Give back the data in full, with every line exact.
======== Data block
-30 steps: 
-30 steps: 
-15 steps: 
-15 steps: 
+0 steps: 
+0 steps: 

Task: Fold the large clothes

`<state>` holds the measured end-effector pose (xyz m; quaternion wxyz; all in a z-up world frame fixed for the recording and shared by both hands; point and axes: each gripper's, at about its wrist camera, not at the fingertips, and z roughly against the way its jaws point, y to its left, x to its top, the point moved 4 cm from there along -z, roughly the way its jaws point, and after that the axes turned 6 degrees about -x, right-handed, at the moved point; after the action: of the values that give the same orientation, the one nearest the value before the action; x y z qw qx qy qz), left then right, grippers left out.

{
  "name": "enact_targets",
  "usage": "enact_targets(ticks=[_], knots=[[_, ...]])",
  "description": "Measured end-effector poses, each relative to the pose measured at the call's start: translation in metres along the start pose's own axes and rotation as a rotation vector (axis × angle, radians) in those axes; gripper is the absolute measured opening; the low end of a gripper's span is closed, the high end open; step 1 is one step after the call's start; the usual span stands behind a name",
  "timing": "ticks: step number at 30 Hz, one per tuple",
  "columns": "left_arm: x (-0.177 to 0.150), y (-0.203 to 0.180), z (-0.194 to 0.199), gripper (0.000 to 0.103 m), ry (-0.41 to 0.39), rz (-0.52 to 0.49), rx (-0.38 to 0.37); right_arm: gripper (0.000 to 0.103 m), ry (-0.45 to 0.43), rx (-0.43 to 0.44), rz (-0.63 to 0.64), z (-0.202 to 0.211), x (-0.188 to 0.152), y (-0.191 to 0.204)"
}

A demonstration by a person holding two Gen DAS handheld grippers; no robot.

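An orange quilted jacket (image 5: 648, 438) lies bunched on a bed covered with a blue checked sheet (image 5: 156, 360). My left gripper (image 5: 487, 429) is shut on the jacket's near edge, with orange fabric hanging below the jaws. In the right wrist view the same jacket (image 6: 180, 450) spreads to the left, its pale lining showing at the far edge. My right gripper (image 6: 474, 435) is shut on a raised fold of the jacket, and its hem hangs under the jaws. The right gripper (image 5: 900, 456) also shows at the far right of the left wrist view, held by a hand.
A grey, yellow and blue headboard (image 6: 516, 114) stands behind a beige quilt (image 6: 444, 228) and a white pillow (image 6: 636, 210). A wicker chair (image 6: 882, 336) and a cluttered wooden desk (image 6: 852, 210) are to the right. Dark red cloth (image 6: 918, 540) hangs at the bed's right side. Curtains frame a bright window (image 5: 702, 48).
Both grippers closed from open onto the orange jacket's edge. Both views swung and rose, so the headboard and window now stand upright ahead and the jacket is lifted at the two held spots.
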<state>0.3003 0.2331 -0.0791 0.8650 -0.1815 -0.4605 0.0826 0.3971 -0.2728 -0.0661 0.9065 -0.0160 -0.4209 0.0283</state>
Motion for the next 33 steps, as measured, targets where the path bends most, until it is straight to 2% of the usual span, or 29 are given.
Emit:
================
Result of the exercise:
-30 steps: 
-30 steps: 
-15 steps: 
-15 steps: 
+0 steps: 
+0 steps: 

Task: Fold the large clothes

`<state>` holds the measured end-effector pose (xyz m; quaternion wxyz; all in a z-up world frame fixed for the recording and shared by both hands; point and axes: each gripper's, at about its wrist camera, not at the fingertips, and z roughly against the way its jaws point, y to its left, x to its top, the point moved 4 cm from there along -z, roughly the way its jaws point, and after that the axes turned 6 degrees about -x, right-handed, at the moved point; after the action: of the values that give the same orientation, the one nearest the value before the action; x y z qw qx qy qz), left then right, grippers left out.

{
  "name": "enact_targets",
  "usage": "enact_targets(ticks=[_], knots=[[_, ...]])",
  "description": "Measured end-effector poses, each relative to the pose measured at the call's start: translation in metres along the start pose's own axes and rotation as a rotation vector (axis × angle, radians) in those axes; gripper is the absolute measured opening; the low end of a gripper's span is closed, the high end open; step 1 is one step after the call's start; the usual span stands behind a name",
  "timing": "ticks: step number at 30 Hz, one per tuple",
  "columns": "left_arm: x (-0.177 to 0.150), y (-0.203 to 0.180), z (-0.194 to 0.199), gripper (0.000 to 0.103 m), ry (-0.41 to 0.39), rz (-0.52 to 0.49), rx (-0.38 to 0.37); right_arm: gripper (0.000 to 0.103 m), ry (-0.45 to 0.43), rx (-0.43 to 0.44), rz (-0.63 to 0.64), z (-0.202 to 0.211), x (-0.188 to 0.152), y (-0.191 to 0.204)"
}

A demonstration by a person holding two Gen DAS handheld grippers; no robot.

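An orange quilted jacket (image 5: 648, 438) lies bunched on a bed covered with a blue checked sheet (image 5: 156, 360). My left gripper (image 5: 487, 429) is shut on the jacket's near edge, with orange fabric hanging below the jaws. In the right wrist view the same jacket (image 6: 180, 450) spreads to the left, its pale lining showing at the far edge. My right gripper (image 6: 474, 435) is shut on a raised fold of the jacket, and its hem hangs under the jaws. The right gripper (image 5: 900, 456) also shows at the far right of the left wrist view, held by a hand.
A grey, yellow and blue headboard (image 6: 516, 114) stands behind a beige quilt (image 6: 444, 228) and a white pillow (image 6: 636, 210). A wicker chair (image 6: 882, 336) and a cluttered wooden desk (image 6: 852, 210) are to the right. Dark red cloth (image 6: 918, 540) hangs at the bed's right side. Curtains frame a bright window (image 5: 702, 48).
Both grippers closed from open onto the orange jacket's edge. Both views swung and rose, so the headboard and window now stand upright ahead and the jacket is lifted at the two held spots.
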<state>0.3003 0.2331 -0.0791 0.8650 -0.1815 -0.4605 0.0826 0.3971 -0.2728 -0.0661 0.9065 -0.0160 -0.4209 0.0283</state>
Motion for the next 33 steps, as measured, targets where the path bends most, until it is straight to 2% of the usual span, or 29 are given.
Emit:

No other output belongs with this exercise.